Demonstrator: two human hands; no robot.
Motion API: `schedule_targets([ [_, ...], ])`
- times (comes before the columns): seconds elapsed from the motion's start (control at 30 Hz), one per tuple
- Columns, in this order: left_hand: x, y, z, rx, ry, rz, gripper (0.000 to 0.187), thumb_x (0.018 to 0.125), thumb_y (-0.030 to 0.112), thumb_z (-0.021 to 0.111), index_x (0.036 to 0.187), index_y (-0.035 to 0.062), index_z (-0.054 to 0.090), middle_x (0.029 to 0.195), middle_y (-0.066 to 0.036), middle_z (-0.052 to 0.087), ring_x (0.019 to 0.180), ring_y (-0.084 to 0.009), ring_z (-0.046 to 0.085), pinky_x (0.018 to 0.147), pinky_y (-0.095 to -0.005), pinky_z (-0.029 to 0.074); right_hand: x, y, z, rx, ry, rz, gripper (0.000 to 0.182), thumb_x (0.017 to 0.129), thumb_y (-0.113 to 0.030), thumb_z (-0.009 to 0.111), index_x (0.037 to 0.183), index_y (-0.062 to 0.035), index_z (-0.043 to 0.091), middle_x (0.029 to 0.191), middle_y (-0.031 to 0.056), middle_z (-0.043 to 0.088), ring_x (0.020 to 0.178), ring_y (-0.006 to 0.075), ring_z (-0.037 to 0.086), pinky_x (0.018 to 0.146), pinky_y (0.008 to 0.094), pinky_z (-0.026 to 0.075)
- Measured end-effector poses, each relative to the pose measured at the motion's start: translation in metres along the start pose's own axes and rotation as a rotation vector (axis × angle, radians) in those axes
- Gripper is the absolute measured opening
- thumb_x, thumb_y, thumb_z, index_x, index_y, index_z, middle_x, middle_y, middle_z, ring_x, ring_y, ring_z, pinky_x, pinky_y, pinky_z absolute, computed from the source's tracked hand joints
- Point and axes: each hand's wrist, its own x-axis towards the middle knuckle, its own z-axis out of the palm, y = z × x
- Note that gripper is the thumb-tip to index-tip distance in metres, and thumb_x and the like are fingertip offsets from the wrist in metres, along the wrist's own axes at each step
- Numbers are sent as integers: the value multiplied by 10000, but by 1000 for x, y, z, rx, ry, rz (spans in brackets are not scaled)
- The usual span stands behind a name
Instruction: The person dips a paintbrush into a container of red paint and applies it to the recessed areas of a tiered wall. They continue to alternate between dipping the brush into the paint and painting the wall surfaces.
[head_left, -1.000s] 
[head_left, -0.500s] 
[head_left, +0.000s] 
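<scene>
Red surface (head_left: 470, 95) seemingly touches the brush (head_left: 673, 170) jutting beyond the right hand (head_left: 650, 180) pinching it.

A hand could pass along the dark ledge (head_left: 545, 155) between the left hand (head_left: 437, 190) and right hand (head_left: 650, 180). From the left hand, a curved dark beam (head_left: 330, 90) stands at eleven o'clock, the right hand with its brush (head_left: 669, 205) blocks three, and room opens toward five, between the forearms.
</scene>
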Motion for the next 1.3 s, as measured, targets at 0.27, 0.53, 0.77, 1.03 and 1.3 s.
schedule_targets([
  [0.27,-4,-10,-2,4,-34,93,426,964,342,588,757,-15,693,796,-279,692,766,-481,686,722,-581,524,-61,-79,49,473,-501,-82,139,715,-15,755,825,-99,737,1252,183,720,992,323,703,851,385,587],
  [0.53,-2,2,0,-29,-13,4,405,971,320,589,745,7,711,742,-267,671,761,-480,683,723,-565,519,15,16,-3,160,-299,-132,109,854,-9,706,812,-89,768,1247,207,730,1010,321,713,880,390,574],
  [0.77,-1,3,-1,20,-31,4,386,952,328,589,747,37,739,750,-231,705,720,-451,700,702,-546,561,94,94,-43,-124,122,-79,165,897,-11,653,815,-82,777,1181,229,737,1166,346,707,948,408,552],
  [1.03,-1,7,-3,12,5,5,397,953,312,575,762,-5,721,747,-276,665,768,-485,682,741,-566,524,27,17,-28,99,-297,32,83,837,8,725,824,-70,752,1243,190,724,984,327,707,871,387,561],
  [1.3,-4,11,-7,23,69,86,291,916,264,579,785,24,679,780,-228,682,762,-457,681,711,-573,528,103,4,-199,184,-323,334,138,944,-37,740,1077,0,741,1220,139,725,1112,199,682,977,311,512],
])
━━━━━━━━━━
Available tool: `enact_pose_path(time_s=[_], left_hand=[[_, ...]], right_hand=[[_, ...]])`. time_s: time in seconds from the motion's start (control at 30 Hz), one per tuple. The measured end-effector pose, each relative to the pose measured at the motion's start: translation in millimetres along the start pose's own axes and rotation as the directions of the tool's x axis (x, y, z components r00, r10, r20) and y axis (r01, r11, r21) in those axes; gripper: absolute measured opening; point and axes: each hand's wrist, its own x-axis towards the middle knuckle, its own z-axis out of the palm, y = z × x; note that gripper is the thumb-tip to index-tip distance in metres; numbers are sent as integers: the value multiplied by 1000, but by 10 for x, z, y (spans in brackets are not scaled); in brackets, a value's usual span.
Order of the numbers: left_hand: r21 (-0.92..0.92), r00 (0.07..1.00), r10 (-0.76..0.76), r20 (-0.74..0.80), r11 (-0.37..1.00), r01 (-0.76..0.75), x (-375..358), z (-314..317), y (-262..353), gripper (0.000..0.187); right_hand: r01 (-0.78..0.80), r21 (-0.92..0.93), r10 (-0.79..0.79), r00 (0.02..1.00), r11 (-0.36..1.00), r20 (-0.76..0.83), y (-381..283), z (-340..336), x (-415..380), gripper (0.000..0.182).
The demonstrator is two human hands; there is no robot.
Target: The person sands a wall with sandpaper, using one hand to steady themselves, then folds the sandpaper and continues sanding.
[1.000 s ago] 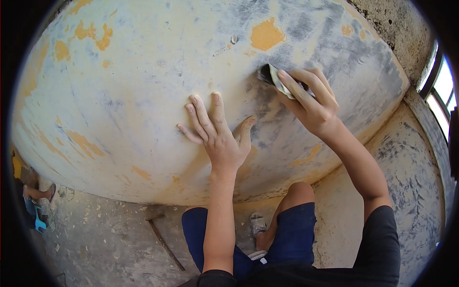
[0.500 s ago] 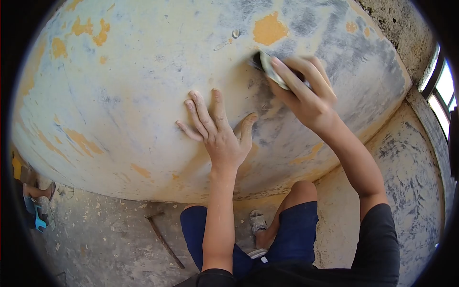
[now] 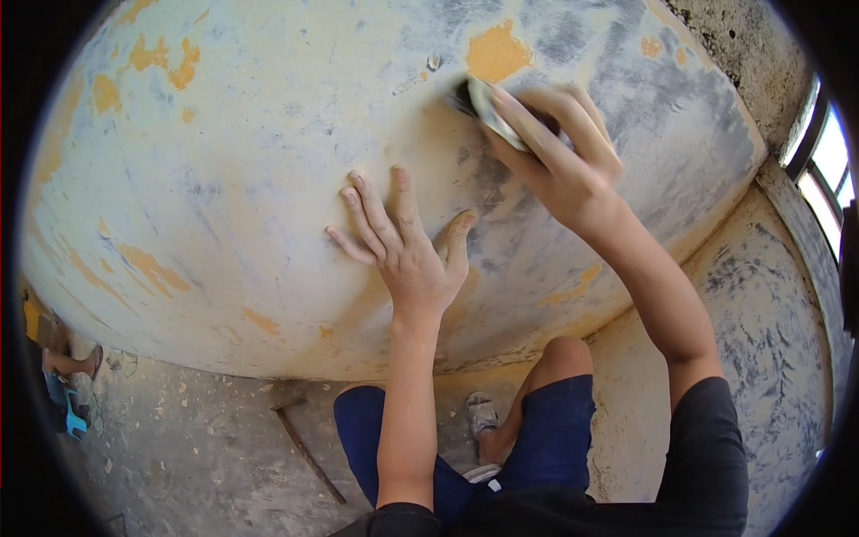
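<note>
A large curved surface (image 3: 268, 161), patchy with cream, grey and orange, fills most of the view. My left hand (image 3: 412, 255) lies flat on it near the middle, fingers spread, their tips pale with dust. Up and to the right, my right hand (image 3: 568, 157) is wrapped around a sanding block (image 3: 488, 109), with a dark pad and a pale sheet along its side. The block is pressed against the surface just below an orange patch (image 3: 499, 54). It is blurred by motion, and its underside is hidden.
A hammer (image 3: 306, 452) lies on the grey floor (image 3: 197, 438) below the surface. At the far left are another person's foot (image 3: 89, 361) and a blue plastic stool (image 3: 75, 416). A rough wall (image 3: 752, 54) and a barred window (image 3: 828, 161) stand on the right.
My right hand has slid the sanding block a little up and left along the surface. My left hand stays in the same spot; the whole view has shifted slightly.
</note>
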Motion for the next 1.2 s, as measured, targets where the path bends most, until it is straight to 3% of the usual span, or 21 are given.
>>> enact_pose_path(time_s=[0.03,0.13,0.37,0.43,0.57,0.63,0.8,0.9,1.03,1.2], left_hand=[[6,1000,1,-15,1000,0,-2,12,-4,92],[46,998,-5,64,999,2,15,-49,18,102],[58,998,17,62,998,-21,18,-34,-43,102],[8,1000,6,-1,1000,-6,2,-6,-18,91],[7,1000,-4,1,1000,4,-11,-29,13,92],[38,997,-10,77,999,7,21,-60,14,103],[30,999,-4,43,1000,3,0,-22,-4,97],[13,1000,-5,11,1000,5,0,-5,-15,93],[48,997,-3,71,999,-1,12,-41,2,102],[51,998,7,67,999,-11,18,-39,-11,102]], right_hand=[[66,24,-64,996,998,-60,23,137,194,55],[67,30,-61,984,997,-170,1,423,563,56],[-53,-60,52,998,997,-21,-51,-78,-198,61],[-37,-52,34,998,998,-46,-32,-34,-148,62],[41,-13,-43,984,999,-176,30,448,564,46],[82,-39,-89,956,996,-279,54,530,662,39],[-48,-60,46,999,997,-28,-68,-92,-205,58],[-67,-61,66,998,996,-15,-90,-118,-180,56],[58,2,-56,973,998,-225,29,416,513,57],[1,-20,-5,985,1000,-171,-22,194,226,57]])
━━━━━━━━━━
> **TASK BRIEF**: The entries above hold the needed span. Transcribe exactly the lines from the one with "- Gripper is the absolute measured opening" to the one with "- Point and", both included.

> **WRITTEN ANSWER**:
- Gripper is the absolute measured opening
- thumb_x, thumb_y, thumb_z, index_x, index_y, index_z, middle_x, middle_y, middle_z, ring_x, ring_y, ring_z, pinky_x, pinky_y, pinky_z absolute, computed from the source's tracked hand joints
- Point and axes: each hand's wrist, its own x-axis towards the middle knuckle, its own z-axis out of the palm, y = z × x

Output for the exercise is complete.